Go through the material below and copy all lines with "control".

● ● ●

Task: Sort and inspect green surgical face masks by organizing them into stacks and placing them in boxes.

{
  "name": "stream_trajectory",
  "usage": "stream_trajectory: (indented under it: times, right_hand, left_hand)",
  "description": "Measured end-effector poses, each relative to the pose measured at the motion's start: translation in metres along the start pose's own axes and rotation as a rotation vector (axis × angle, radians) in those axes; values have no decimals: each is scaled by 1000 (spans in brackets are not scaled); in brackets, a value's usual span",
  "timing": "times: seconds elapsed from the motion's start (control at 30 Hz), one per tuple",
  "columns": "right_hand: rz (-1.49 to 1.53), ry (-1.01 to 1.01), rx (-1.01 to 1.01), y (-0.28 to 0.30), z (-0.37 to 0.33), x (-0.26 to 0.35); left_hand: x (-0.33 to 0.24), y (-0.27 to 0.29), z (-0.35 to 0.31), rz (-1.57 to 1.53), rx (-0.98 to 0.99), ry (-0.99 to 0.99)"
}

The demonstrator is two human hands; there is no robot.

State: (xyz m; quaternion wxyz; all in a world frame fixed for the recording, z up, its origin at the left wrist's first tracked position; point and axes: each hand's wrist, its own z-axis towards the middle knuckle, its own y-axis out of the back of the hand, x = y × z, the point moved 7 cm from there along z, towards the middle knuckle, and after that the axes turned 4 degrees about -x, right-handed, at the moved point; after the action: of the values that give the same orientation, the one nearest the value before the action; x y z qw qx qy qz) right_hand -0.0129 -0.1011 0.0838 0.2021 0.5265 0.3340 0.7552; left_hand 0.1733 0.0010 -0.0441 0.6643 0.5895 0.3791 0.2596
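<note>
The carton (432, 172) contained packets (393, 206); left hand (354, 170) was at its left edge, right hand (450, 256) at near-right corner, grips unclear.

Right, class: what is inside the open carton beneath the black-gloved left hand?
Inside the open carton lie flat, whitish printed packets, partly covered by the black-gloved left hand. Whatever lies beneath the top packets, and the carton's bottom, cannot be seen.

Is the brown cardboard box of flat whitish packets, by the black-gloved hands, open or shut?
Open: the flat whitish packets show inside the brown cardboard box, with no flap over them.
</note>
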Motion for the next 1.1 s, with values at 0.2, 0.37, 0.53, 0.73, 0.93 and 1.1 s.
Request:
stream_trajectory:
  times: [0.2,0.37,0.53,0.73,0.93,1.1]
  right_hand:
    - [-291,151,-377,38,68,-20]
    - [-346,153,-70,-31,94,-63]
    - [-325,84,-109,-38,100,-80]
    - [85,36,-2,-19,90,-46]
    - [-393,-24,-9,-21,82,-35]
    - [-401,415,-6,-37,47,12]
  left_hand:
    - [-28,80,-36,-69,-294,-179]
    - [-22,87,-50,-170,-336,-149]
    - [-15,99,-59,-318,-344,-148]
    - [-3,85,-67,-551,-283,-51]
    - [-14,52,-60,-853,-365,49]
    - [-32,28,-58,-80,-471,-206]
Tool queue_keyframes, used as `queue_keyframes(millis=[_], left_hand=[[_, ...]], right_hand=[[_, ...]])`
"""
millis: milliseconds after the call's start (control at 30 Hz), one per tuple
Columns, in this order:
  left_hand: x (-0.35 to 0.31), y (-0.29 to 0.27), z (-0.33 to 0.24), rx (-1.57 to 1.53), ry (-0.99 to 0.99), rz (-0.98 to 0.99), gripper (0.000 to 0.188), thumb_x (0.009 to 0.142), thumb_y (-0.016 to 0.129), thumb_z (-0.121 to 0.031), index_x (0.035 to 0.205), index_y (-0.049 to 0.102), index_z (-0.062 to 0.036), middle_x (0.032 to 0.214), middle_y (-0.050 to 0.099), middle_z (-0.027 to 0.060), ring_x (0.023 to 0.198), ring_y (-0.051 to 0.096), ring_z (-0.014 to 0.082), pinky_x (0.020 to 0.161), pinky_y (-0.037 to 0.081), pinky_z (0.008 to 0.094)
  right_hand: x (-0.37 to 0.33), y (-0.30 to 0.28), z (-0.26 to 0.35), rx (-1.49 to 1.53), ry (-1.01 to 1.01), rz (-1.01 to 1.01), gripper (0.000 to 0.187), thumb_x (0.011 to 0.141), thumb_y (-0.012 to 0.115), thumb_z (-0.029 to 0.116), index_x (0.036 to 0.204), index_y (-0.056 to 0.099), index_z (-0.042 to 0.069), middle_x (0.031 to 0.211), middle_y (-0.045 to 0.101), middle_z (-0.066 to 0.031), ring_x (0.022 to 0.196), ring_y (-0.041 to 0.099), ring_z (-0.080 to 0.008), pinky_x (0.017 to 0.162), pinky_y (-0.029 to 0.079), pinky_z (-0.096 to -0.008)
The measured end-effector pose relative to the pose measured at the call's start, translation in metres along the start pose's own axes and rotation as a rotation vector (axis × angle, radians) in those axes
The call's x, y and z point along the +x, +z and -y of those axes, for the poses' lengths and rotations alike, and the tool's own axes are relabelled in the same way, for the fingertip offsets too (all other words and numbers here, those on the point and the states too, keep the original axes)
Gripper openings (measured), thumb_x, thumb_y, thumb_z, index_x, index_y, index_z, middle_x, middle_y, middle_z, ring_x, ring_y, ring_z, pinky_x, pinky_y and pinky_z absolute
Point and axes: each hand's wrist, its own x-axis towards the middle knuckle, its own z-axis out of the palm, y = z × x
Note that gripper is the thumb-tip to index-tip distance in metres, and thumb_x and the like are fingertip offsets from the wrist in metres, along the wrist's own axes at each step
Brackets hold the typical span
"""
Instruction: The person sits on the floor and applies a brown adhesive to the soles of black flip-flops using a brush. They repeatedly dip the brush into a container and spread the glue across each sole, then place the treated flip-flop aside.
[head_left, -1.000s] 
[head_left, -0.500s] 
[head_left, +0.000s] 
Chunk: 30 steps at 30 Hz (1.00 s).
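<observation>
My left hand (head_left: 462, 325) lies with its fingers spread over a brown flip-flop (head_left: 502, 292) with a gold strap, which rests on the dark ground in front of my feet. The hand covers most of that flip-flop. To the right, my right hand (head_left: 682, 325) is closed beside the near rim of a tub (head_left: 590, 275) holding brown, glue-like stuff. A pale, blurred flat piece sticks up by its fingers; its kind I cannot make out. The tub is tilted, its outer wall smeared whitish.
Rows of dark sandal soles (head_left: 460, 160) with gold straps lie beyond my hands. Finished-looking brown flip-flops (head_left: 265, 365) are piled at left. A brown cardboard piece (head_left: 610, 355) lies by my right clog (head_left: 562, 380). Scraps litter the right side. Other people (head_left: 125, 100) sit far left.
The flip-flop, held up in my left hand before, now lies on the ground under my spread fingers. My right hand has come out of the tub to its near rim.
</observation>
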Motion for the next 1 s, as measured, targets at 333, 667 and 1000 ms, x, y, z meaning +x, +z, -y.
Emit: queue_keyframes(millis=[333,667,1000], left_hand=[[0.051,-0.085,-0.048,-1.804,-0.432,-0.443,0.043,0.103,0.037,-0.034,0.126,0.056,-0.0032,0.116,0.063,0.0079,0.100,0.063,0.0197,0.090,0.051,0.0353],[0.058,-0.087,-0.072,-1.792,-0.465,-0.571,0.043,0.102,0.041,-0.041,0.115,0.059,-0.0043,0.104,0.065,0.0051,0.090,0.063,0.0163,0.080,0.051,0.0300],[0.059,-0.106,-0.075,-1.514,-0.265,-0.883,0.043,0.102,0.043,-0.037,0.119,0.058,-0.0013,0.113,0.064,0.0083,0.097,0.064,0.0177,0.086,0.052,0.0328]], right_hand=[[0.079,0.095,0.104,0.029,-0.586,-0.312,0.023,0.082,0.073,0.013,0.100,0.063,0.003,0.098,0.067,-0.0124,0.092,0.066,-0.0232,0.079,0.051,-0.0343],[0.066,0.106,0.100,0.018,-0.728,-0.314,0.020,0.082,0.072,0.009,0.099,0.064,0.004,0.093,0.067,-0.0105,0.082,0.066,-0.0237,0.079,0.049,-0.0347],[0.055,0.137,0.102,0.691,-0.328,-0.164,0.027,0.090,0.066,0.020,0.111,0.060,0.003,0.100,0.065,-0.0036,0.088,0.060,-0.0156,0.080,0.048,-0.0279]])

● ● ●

» ANSWER BELOW:
  "timing": "times: seconds elapsed from the motion's start (control at 30 Hz), one per tuple",
millis: milliseconds after the call's start (control at 30 Hz), one per tuple

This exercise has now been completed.